L’homme a du sang sur les mains, au sens propre comme au figuré. Parce qu’il savait que ses pulsions écarlates l’auraient tôt ou tard conduit à prendre la vie de la belle Hélène, et parce que l’idée lui était devenue intolérable, Paul, dit Popaul, a retourné contre lui-même le couteau de boucher. Ce couteau avec lequel il avait déchiré les entrailles de ses victimes, obéissant aux tyranniques élans qui sont tout ce que lui a laissé son expérience de la guerre, là-bas, dans des pays hostiles. La voix atone, le regard fixe, il délivre sa misérable confession au blond objet de sa convoitise, qui les conduit tous deux, au volant de sa petite 2CV, sur une route de campagne asphyxiée par les ténèbres. En apparence, il n’y a personne d’autre qu’eux au monde. Mais sur la banquette arrière se tient un troisième personnage : le compositeur Pierre Jansen, dont seuls les spectateurs peuvent profiter des chuchotements reptiliens qu’il dispense avec douceur.

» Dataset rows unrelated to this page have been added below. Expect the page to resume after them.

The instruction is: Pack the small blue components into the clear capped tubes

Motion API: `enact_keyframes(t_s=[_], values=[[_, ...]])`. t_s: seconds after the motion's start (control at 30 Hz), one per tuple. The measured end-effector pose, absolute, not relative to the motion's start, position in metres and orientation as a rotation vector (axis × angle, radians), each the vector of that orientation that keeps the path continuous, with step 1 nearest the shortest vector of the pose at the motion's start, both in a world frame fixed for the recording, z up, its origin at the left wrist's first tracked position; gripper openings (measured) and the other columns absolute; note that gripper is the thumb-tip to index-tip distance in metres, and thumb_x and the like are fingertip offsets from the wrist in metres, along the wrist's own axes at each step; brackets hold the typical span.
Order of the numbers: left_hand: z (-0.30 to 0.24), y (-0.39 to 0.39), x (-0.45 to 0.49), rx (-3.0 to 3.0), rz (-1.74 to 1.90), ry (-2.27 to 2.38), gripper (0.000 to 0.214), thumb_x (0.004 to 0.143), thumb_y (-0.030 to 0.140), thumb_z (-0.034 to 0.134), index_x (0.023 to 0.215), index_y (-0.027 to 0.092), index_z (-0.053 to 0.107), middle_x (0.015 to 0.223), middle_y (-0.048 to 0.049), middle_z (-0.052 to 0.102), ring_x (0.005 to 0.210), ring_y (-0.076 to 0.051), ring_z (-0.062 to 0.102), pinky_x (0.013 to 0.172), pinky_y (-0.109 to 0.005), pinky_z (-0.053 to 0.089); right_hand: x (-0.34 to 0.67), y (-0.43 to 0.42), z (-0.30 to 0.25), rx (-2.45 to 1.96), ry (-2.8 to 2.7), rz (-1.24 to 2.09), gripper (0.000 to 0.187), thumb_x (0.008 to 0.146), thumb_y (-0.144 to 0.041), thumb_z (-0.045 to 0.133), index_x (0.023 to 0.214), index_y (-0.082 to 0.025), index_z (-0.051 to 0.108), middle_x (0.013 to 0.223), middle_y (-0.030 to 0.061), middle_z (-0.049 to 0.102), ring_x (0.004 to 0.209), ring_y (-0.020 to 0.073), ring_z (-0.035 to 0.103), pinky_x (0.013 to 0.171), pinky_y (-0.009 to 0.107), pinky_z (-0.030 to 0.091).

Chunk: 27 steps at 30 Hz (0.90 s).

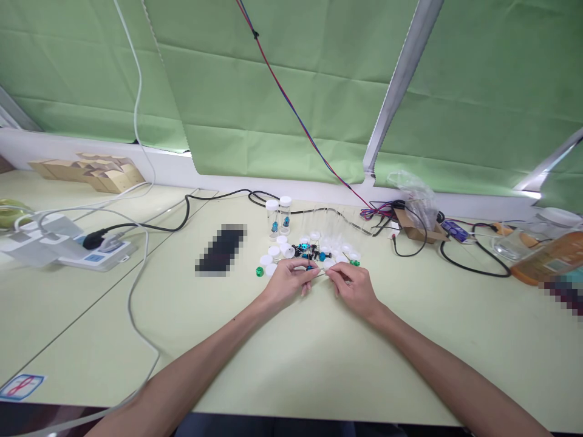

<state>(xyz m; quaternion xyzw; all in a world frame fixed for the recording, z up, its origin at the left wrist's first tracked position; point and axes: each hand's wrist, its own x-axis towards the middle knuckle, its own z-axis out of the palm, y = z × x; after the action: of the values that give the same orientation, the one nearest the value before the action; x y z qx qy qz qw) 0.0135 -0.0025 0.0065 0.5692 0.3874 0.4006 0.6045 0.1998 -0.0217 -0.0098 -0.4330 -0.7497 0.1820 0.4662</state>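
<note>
My left hand (289,280) is closed in a pinch on a small blue part (310,267) with a dark thin stem. Close beside it, my right hand (354,287) pinches the end of a thin light rod (321,273) that reaches toward the blue part; whether the two are joined is too small to tell. Just beyond the fingers lies a pile of blue and black small parts (314,250). White caps (274,250) surround the pile, with a green piece (259,271) to its left. Two capped clear vials (272,220) stand behind, each with a blue part inside.
Clear empty tubes (330,221) stand behind the pile. A blurred-out dark object (221,249) lies to the left. Farther left is a power strip (102,255) with cables. At right are a cardboard box (421,229), wires and an orange bottle (549,258).
</note>
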Motion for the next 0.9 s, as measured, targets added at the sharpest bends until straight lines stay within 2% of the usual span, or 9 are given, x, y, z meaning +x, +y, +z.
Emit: enact_keyframes(t_s=[0.5, 0.9], values=[[-0.005, 0.000, 0.013, 1.389, 0.969, 0.917, 0.027, 0.077, 0.042, 0.070, 0.082, 0.016, 0.066, 0.047, 0.0031, 0.051, 0.043, -0.010, 0.047, 0.043, -0.021, 0.034, 0.195, -0.023, -0.011, -1.107, -1.561, 0.952, 0.034, 0.089, -0.043, 0.058, 0.066, -0.018, 0.056, 0.054, -0.0033, 0.054, 0.035, 0.0084, 0.048, 0.036, 0.021, 0.036], [-0.005, -0.001, 0.013, 1.518, 1.009, 0.944, 0.027, 0.079, 0.043, 0.067, 0.083, 0.016, 0.067, 0.059, 0.0009, 0.055, 0.044, -0.010, 0.048, 0.043, -0.023, 0.035, 0.194, -0.021, -0.009, -1.071, -1.362, 1.318, 0.038, 0.084, -0.049, 0.062, 0.066, -0.016, 0.057, 0.049, -0.0044, 0.053, 0.029, 0.0068, 0.044, 0.027, 0.017, 0.027]])
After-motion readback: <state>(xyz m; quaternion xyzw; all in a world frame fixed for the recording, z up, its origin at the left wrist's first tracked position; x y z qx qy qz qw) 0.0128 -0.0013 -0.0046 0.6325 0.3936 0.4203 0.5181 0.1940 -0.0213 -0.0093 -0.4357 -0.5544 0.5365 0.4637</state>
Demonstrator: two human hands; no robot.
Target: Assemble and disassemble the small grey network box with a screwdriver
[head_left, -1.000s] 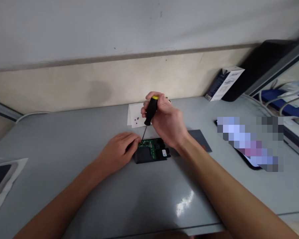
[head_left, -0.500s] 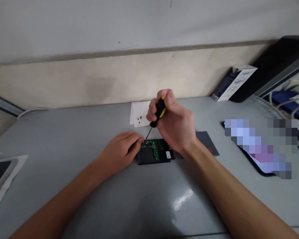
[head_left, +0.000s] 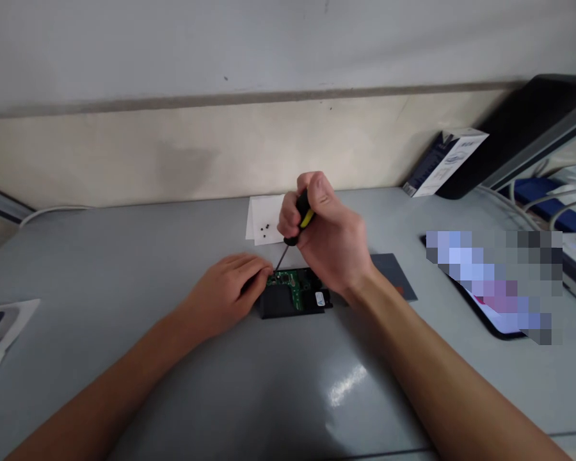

La musique de film et Jansen, ça n’est pas exactement l’histoire d’une amitié fraternelle. Défiance et amertume ont assombri leurs rapports au fil des ans, jusqu’à la pleine consommation d’une rupture dont on hésite à dire qu’elle fut à l’amiable. Claude Chabrol, cependant, occupe le beau rôle dans cette galerie de souvenirs modérément chéris, et pas seulement parce que sa foi en Jansen, et en son talent redoutable, le convainquit avant tout le monde de lui mettre le pied à l’étrier. Pour le cinéaste, qui ne tolérait pas que l’on remette en question ses choix musicaux rarement grand public, le labeur de son protégé était sacré. Quels yeux dut écarquiller le mixeur en charge du Boucher lorsque Chabrol lui intima l’ordre, pour cette ultime scène entre Jean Yanne et Stéphane Audran, de taire le moteur de la voiture ! Et ceci à seule fin d’accorder à Jansen un vaste espace blanc, dans les méandres et les nœuds duquel se loveraient tout à leur aise les sons torturés issus de son dialecte contemporain.
Le moins qu’on puisse dire est qu’il n’a pas fait les choses à moitié, lui l’apôtre surdoué de Messiaen, imprégné des dogmes rigoristes de l’avant-garde. Dès le générique d’ouverture, amas de peintures rupestres que son écriture noie de fantastiques ombres, il entre de plain-pied dans les années 70 qui seront particulièrement fructueuses pour lui et pour son association avec Chabrol. De tout le film, il ne dérogera pas à cette esthétique musicale lancinante, à la fois aride (Jansen n’a jamais cultivé le profil d’un mélodiste patenté) et jalonnée de trouvailles. Les tintements sans âme du carillon tubulaire, ce clavecin qui rampe sournoisement, le chapelet de bruits mortifères égrenés par le vibraphone, et bien des expérimentations singulières encore, se retrouvent couturés les uns aux autres pour célébrer la grand-messe romantique que Popaul, moribond, s’efforce de soutirer à ses lèvres bleuies. Toute raide et muette, Hélène ne peut contenir ses larmes. L’homme qui s’enfonce à ses côtés dans le manteau de la nuit est un assassin, qui a manqué d’un rien lui faire subir sa froide morsure d’acier. Mais les mots terribles qu’il prononce sont peut-être la plus magnifique déclaration qu’un soupirant ne lui ait jamais faite.
Comme dans Les Noces Rouges, comme dans Juste Avant la Nuit, comme dans La Femme Infidèle, opus « chabroliens » majeurs sur lesquels Jansen aura répandu goutte à goutte son délectable venin, l’amour est moins un voyage vers des cieux acidulés qu’un saut dans d’obscures profondeurs. Il n’y a plus de thèmes lyriques voués à émouvoir et chavirer, plus d’harmonies melliflues enrubannant joliment les cœurs qui battent la chamade. Hitchcock, dont il n’a échappé à personne que l’œuvre au noir de Chabrol était placé sous le haut patronage, pouvait compter sur l’opératique beauté des partitions de Bernard Herrmann pour mettre un peu de feu aux joues de ses blondes glaciales. Une soupape de sûreté, en somme, que Pierre Jansen refuse impitoyablement d’actionner. Dans Le Boucher, son inquiétant agrégat de sons précipite les amants impossibles aux confins d’un univers claustrophobe, sorte de quatrième dimension où leurs angoisses et leurs névroses, libérées, pourront s’épanouir. Et où la mort, sur le qui-vive à un tournant de la route, murmure en souriant aux éclats.